2) You can start a search direct from school, college or university where you will be taking admission as these institutions have list of authentic loan lenders, from which you can choose what is best suitable for you.

3) Get confirmed that if your lender is part of Plus Federal Loan Programs or Federal Stafford Loan Programs.

4) Spend some time to search for lenders with interest reduction, discounts and rebate programs. You can visit their web sites to know more about their offers.

5) Don't let your interest rate go up.

6) Use automatic payments.

7) Don't get behind on your payments.

8) Choose the best payment option for you.

9) Get cash back from your student loans.

With an authentic lender or reputed student loan company you can get a stress free student loan. Do not postpone it. Student loan consolidation is once in a life time opportunity! You have absolutely nothing to lose. Try it!

Applying For College Student Loan For Dummies

Student loan companies take specific care of dummies. Student loans are provided to them to pay tuition fees, library fees, campus fee and also medical expenses. Government offers them specific grants and government student loans for all their expenses during education. Interest rates are comparatively lower for dummies.

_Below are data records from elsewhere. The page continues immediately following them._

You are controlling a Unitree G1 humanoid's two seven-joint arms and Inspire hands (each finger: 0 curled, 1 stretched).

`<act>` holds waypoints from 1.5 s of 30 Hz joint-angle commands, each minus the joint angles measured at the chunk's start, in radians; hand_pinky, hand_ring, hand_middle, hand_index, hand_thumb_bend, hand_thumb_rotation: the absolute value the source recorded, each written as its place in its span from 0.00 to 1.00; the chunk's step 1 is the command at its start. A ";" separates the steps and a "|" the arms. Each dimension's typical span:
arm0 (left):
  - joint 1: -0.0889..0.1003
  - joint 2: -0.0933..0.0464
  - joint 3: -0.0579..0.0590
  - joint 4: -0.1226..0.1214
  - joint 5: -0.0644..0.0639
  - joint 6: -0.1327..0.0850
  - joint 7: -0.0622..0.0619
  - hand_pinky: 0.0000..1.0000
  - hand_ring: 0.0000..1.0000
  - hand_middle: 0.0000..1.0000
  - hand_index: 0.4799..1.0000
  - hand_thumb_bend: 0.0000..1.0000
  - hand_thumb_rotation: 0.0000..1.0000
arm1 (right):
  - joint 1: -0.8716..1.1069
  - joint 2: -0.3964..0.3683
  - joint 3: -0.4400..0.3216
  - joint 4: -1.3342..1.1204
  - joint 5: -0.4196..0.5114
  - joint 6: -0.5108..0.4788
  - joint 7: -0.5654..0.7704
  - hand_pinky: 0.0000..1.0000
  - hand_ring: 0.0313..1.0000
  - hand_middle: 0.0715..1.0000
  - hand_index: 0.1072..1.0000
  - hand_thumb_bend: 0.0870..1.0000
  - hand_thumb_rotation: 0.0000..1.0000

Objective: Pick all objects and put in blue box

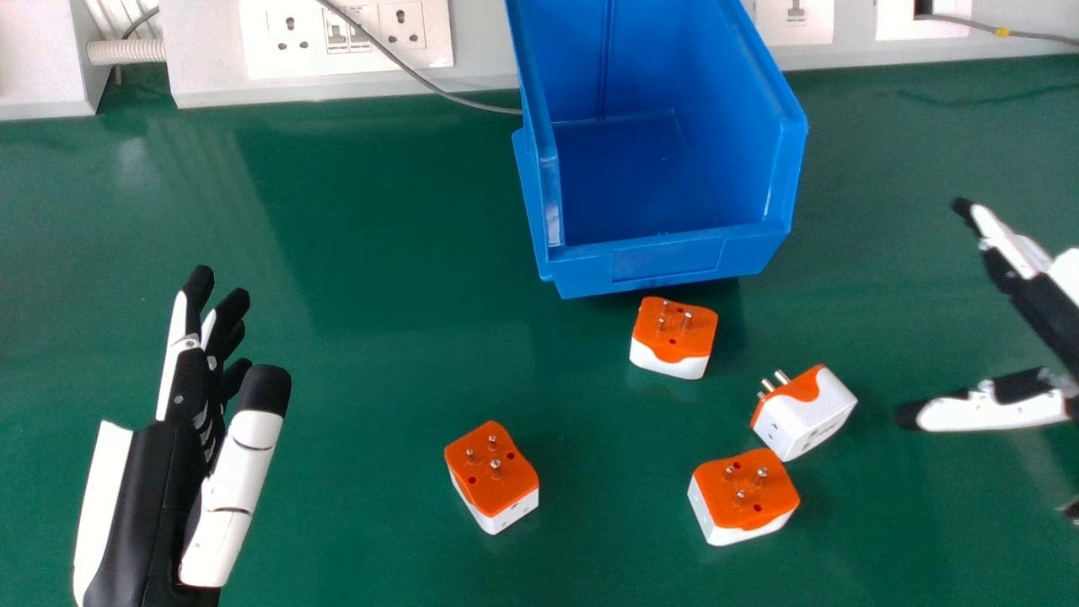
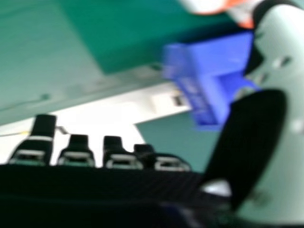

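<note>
Plain green counter. Near its far edge, a solid blue box. Four plug adapters, each two-tone, orange and white, with silver pins. White socket plates along the far edge; a grey cable. The left hand and right hand are black and white, with black-tipped fingers.

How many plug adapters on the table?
4: one adapter in front of the blue box, one on its side to the right, one nearer the robot than that, one farthest left.
</note>
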 commanded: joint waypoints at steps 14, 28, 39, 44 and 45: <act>0.015 0.010 0.017 -0.044 -0.026 0.021 -0.012 0.93 0.97 0.96 1.00 0.70 0.94 | -0.063 -0.106 0.025 0.071 -0.024 0.017 0.030 0.92 1.00 1.00 1.00 0.64 0.27; 0.015 0.008 0.022 -0.054 -0.027 0.033 -0.020 0.93 0.97 0.96 1.00 0.70 0.94 | -0.092 -0.094 -0.046 0.058 -0.047 0.191 -0.057 0.92 1.00 1.00 1.00 0.64 0.26; 0.021 0.008 0.024 -0.070 -0.048 0.054 -0.030 0.93 0.97 0.96 1.00 0.72 0.93 | -0.100 -0.067 -0.060 -0.032 -0.078 0.349 -0.171 0.87 1.00 1.00 1.00 0.62 0.21; 0.023 0.006 0.025 -0.071 -0.051 0.055 -0.031 0.93 0.97 0.96 1.00 0.73 0.92 | -0.096 -0.066 -0.050 -0.039 -0.087 0.343 -0.168 0.87 1.00 1.00 1.00 0.62 0.20; 0.023 0.006 0.024 -0.073 -0.051 0.057 -0.030 0.93 0.97 0.96 1.00 0.73 0.92 | -0.096 -0.064 -0.050 -0.038 -0.084 0.340 -0.168 0.87 1.00 1.00 1.00 0.62 0.19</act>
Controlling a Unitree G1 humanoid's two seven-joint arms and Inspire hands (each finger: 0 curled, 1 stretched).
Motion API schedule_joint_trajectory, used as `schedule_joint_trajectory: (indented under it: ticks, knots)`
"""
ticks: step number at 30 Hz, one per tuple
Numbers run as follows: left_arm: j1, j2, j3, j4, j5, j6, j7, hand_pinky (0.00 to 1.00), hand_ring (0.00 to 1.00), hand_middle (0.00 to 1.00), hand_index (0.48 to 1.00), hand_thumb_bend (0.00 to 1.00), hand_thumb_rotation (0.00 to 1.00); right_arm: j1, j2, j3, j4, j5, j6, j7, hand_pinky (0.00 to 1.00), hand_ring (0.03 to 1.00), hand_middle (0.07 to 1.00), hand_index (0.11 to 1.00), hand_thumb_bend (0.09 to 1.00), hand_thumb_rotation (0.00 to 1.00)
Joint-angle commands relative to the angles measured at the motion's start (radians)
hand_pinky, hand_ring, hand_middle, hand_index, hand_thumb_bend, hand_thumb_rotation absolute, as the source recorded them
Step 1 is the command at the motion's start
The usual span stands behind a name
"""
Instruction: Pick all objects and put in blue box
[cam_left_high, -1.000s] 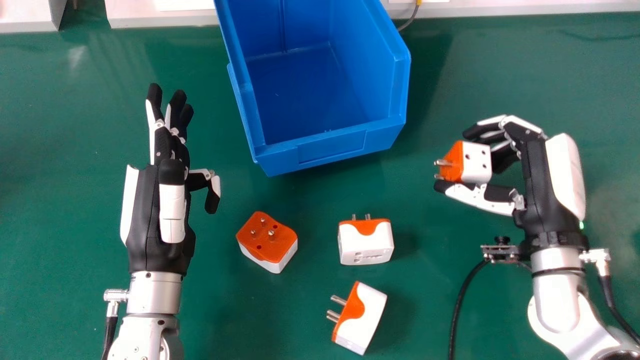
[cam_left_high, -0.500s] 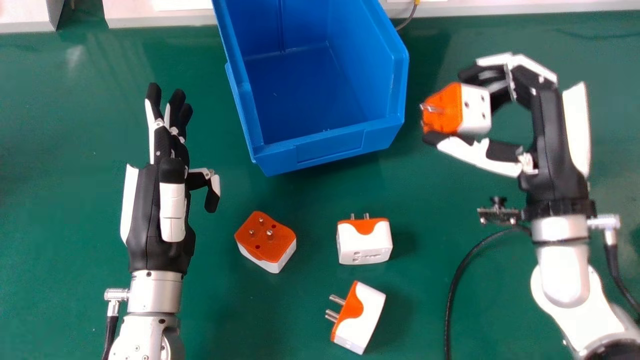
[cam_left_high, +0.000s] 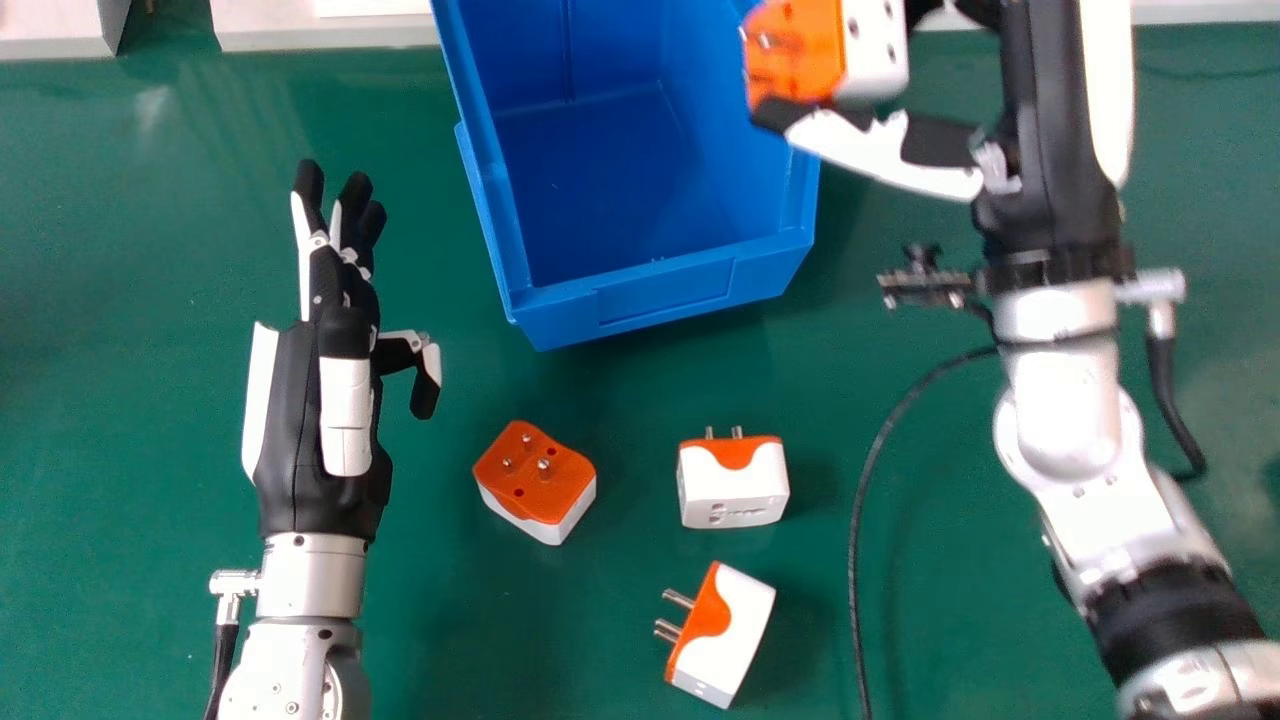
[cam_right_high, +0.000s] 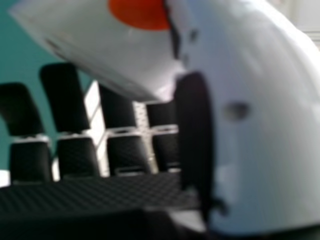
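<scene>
While the left robot hand (cam_left_high: 320, 400) rests idle at the left of the head view, with its fingers straight and its thumb bent, the right robot hand (cam_left_high: 1050, 130) has hold of an orange and white plug adapter (cam_left_high: 805, 50). Its thumb presses along the near side of the adapter in the head view. In the right hand view, the adapter's white body, with a patch of orange on it, lies against the thumb, close by the fingers.

The held adapter overlaps the right wall of the blue box (cam_left_high: 665, 300) in the head view, its metal pins pointing left (how high above the rim it is, I cannot tell).

Three more adapters lie on the green desk (cam_left_high: 150, 450), nearer than the box and well apart from one another. The left adapter (cam_left_high: 537, 485) has its orange face and pins upward. The middle adapter (cam_left_high: 733, 485) has its pins pointing toward the box. The nearest adapter (cam_left_high: 722, 635) lies tilted, pins to the left.

A black cable (cam_left_high: 857, 520) curves down from the right wrist, to the right of these three.
</scene>
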Motion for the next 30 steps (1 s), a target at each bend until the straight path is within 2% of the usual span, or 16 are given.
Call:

If you have plan to go to college and you want apply for a student loan then you have to spend a little time to make a research on your own.

You should keep some pointers and guidelines in your mind, which will help you to choosing the right loan option and assure you of the approval of your loan application:

1.At the time of filling your application form you should have the following documents:

a. Document containing information about your financial status.
b. Income proof certificate of your parents (might be asked if you are still living with your parents.)

2. Consult your high school financial aid office for a better school loan option, as they are trained to help you. Collect each and every needed information from various sources.

3. Prepare a budget including all needed expenses.

4. If you are a good scholar then you are recommended to apply for a grant or government student loan before going to apply for a student loan, which will make your student life easy.

5. Always try to grab each and every offer provided by the Student Loan Company. You can get required information by visiting the lenders’ website.

6. Do not avail offers like interest rate reductions, on time payment’s interest rate reduction (always repay your student loan on time, as some companies offer you a 7. reduction of 1.5% if you repay them on time.)

7. Auto pay interest rate reduction: How you are going to repay your student loan? A wise selection can fetch you up to .5% reduction.

All these tips seem to be very minute but they will keep your financial position strong during your student life.